— Task to complete —
Any picture in the material should be left out, while all other lines are copied exactly.

— Data shown —
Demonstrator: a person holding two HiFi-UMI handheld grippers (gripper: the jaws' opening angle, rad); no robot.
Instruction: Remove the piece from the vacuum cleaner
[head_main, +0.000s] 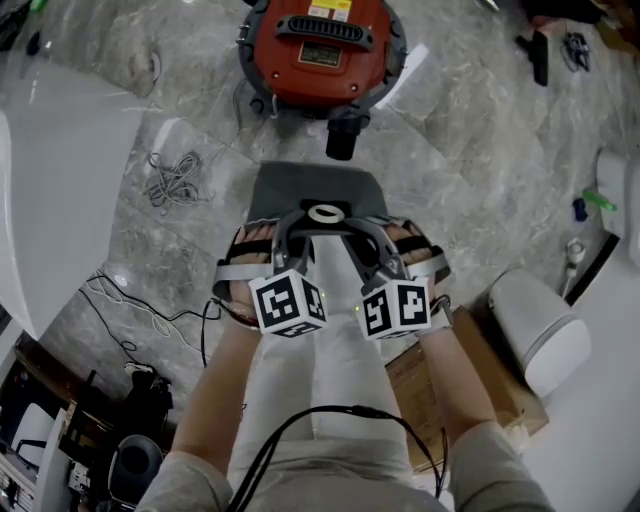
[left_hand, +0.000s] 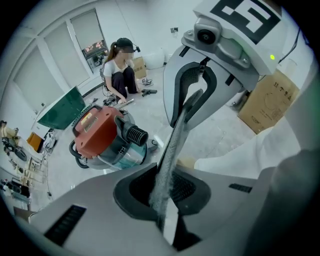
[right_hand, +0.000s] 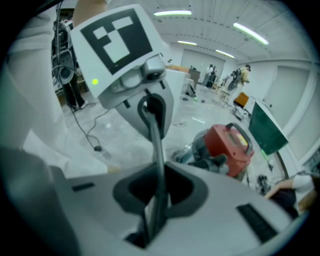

— Output for this exercise —
Demonstrator: a person holding two HiFi-UMI handheld grippers (gripper: the jaws' opening angle, rad); no robot.
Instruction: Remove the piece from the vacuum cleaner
[head_main, +0.000s] 
[left_hand, +0.000s] 
[right_hand, +0.000s] 

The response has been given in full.